Google offers a static Json file for this purpose, in which Google regularly publishes the IP address ranges used by the search crawl bots. The Json format has a basic structure that looks like this:

 "creationTime": "2024-11-26T15:46:03.000000",
    "prefixes": [
        {
            "ipv6Prefix": "2001:4860:4801:10::/64"
        },

where besides ipv6Prefix also ipv4Prefix can be defined.

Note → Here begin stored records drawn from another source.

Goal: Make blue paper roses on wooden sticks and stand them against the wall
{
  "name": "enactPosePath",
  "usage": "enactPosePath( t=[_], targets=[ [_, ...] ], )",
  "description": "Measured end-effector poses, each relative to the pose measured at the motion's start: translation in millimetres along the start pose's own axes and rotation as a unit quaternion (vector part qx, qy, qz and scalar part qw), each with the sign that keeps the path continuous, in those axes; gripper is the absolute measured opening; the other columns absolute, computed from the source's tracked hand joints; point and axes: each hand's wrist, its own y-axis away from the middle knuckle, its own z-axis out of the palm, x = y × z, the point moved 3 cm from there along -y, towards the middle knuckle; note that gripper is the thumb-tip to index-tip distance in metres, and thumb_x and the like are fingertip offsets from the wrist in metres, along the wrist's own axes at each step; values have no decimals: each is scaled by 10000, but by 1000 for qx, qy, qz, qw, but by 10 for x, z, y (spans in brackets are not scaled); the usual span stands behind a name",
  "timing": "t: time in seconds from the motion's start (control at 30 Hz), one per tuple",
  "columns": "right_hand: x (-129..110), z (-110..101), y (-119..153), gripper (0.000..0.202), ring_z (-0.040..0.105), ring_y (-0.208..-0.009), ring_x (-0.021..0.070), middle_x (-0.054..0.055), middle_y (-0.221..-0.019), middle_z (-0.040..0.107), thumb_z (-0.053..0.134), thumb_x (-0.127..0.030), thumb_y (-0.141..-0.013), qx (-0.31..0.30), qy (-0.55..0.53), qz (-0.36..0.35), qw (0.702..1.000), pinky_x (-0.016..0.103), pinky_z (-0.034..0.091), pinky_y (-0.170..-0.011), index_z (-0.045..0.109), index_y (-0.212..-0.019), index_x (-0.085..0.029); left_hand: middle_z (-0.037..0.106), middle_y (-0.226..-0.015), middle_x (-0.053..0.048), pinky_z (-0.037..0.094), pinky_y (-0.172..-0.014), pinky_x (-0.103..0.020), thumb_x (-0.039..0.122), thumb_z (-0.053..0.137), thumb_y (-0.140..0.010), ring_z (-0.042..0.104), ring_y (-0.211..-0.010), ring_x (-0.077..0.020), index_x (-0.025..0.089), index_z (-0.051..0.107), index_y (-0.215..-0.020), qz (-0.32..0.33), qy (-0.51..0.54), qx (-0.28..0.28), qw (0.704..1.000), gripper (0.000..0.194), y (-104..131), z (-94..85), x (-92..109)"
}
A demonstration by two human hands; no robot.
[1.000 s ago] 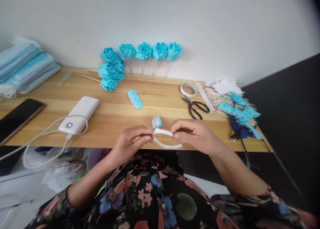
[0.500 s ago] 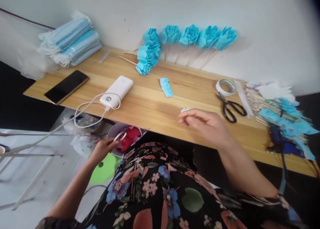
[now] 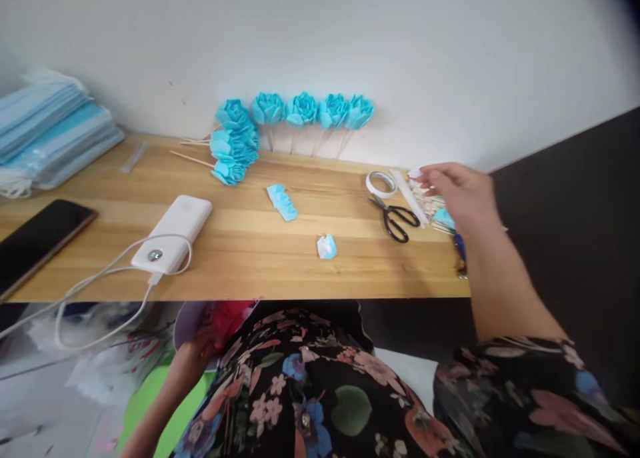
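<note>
My right hand [image 3: 460, 191] reaches over the pile of thin sticks [image 3: 430, 195] at the table's right end. Thumb and fingertips are pinched together at a small white piece [image 3: 415, 173]. Low on the left, my left hand [image 3: 198, 351] hangs over a bin [image 3: 185, 318] holding red scraps; its fingers are blurred and partly hidden. On the wooden table lie a ruffled blue petal strip [image 3: 282, 202] and a small blue-and-white folded piece [image 3: 327, 246]. Black-handled scissors [image 3: 395, 218] and a roll of white tape [image 3: 381, 185] lie left of my right hand.
Several blue fabric flowers [image 3: 303, 109] on sticks lean on the wall, others lie in a cluster [image 3: 234, 145]. A white power bank [image 3: 175, 231] with a cable, a phone [image 3: 43, 238] and a stack of face masks [image 3: 55, 131] occupy the left. A clear strip [image 3: 410, 197] borders the sticks.
My right hand has moved right to the stick pile, leaving the small folded piece on the table. My left hand has lowered toward the bin; its white loop no longer shows. The view has shifted right.
</note>
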Motion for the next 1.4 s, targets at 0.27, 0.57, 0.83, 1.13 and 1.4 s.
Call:
enactPosePath(
  t=[0.27, 0.57, 0.83, 1.13, 1.4],
  targets=[
    [405, 717, -361, 316, 662, -1113, 324, 165, -1206, 742, 569, -290, -923, -204, 350, -120, 906, 391, 460, -897, 754, -1142, -158, 602, -704, 5, 431, -591, -223, 184, 438, -978, 569, -631, -131, 210, 558, -760, 225, 164, 41, 960, 251, -73, -991, 1587],
    [657, 592, -535, 303, 687, -901, 269, 124, -994, 777, 504, -349, -941, -111, 301, -54, 945, 340, 453, -748, 741, -1029, -182, 642, -741, 10, 451, -650, -179, 48, 443, -945, 602, -685, -83, 175, 623, -808, 351, 207, 19, 913, 259, -863, -1358, 2803],
    [93, 488, -331, 399, 501, -577, 115, -56, -619, 507, 738, -609, -779, -101, -401, 33, 910, 306, 531, -723, 671, -842, -221, 677, -794, -19, 466, -666, -229, 190, 547, -949, 608, -733, -118, 161, 703, -910, 336, 284, 67, 895, 163, -1701, -1396, 3322],
    [-511, 938, -171, 516, 426, -489, 96, -64, -498, 435, 804, -642, -719, -283, -482, 52, 828, 274, 476, -583, 552, -600, -208, 725, -952, -109, 511, -618, -246, 440, 650, -924, 651, -816, -175, 126, 727, -1091, 280, 500, -78, 816, 363, -2172, -1330, 3380],
    [-803, 1029, -294, 472, 575, -677, 161, 1, -663, 593, 701, -676, -798, -286, -527, -31, 799, 343, 533, -782, 655, -728, -211, 623, -663, -36, 483, -670, -285, 384, 769, -809, 610, -712, -169, 141, 721, -810, 340, 620, -117, 697, 248, -2162, -1535, 3389]
  ],
)
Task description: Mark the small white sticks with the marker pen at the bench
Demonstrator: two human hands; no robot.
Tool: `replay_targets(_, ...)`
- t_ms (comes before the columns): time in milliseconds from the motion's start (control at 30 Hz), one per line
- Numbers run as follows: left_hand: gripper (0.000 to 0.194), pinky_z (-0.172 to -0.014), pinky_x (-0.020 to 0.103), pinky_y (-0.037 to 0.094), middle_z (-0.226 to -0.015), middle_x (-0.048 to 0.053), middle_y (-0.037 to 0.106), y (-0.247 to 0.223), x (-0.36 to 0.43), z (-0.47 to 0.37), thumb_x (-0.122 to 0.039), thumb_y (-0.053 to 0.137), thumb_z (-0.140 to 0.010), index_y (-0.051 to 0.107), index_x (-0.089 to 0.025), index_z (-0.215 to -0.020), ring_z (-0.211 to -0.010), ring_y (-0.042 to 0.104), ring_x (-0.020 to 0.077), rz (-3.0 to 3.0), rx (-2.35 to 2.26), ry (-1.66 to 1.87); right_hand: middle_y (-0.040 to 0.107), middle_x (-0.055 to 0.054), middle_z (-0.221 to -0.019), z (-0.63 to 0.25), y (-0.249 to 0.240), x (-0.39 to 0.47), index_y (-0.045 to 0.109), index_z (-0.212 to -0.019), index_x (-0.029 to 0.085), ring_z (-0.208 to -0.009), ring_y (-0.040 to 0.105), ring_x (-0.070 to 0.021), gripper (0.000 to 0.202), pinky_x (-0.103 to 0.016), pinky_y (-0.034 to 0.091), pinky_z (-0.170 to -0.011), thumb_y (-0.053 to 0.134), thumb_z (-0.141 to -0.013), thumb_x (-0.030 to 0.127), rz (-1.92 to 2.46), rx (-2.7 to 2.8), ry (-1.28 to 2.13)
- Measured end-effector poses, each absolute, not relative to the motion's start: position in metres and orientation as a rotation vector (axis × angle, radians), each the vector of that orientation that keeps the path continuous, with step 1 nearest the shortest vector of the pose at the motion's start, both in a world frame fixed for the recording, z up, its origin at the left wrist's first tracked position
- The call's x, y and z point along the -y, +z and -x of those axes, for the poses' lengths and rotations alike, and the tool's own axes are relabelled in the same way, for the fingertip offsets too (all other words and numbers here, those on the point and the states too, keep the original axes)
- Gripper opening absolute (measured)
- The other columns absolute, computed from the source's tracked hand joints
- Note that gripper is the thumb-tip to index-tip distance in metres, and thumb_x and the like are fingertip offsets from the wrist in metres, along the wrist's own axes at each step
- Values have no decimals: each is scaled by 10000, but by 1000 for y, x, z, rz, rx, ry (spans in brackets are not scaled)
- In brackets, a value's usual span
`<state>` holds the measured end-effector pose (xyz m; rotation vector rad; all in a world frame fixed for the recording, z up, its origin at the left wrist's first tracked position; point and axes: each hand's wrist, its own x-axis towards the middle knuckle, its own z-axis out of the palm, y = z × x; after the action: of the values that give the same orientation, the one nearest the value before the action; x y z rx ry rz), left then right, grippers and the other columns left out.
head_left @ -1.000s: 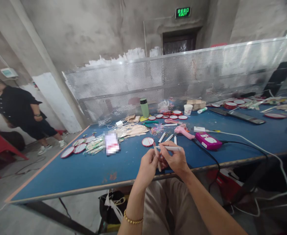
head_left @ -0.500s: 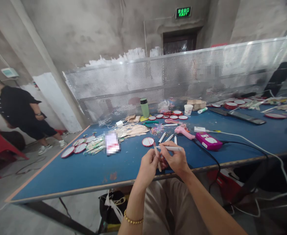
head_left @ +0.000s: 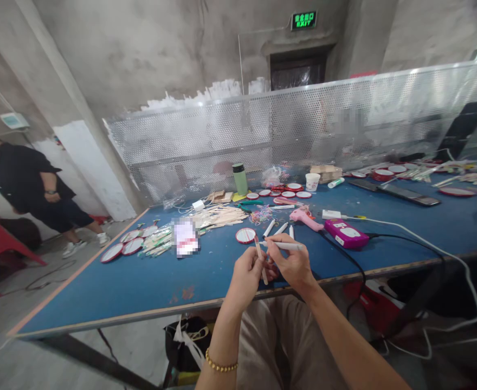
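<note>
My left hand [head_left: 247, 272] is closed on a flat wooden stick [head_left: 264, 272], held upright near the table's front edge, with a reddish mark near its upper end. My right hand [head_left: 293, 264] grips a white marker pen [head_left: 285, 246], its tip pointing left at the upper part of the stick. Just beyond my hands lies a round white disc with a red rim [head_left: 246, 235]. Several more white pens [head_left: 281, 228] rest on the blue table behind my right hand. A pink glue gun [head_left: 305, 218] lies further right.
A purple box [head_left: 347, 234] with cables stands right of the glue gun. To the left are a pile of wooden sticks [head_left: 222, 215], a blurred phone-like rectangle [head_left: 186, 238] and red-rimmed discs [head_left: 133, 246]. A green bottle [head_left: 240, 180] and paper cup [head_left: 312, 182] stand behind. A person [head_left: 31, 179] is at far left.
My hands, the stick and the pen hold nearly the same pose. The person at far left has shifted an arm slightly; the view has moved a little.
</note>
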<state>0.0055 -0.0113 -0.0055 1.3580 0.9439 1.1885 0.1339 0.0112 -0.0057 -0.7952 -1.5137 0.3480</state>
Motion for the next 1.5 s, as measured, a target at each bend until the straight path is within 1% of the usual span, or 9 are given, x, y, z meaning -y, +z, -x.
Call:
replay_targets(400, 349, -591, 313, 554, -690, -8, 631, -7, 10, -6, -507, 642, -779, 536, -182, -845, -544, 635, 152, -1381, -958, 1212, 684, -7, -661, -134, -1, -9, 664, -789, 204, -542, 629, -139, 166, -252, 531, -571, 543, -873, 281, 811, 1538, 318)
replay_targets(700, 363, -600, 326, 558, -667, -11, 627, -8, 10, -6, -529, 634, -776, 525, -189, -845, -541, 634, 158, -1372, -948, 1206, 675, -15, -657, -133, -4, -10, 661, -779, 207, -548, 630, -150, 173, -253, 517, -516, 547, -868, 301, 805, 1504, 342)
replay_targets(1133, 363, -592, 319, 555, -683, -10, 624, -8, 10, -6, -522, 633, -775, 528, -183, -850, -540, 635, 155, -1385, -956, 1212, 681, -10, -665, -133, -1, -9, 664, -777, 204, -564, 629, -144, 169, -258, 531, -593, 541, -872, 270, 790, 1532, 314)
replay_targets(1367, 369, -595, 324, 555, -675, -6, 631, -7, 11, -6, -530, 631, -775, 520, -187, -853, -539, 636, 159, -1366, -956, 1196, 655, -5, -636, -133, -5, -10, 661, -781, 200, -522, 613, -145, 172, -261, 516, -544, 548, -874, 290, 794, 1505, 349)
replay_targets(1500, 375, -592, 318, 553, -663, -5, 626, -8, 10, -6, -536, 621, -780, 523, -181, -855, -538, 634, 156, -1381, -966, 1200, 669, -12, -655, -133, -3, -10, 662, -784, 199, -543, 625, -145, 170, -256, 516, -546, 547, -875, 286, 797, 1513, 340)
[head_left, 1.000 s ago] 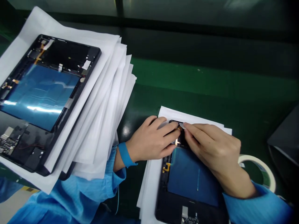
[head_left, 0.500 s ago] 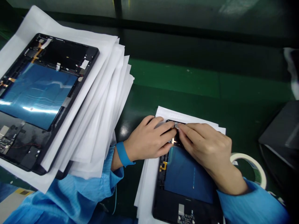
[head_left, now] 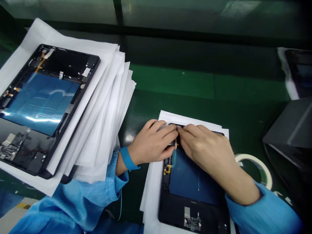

This json can be defined very easily as C# record classes:

public sealed record class GoogleSearchCrawlerIPAddressResult(
    [property: JsonPropertyName("creationTime")] DateTimeOffset CreationTime,
    [property: JsonPropertyName("prefixes")] List<GoogleSearchCrawlerIPAddressRangeItem> IPRanges);

public sealed record class GoogleSearchCrawlerIPAddressRangeItem(
     [property: JsonPropertyName("ipv6Prefix")] string? IPv6,
     [property: JsonPropertyName("ipv4Prefix")] string? IPv4);

Refit

To make this as easy as possible to consume using C#, Refit is a good option.

To do this, Refit must be stored as a NuGet package in the project files.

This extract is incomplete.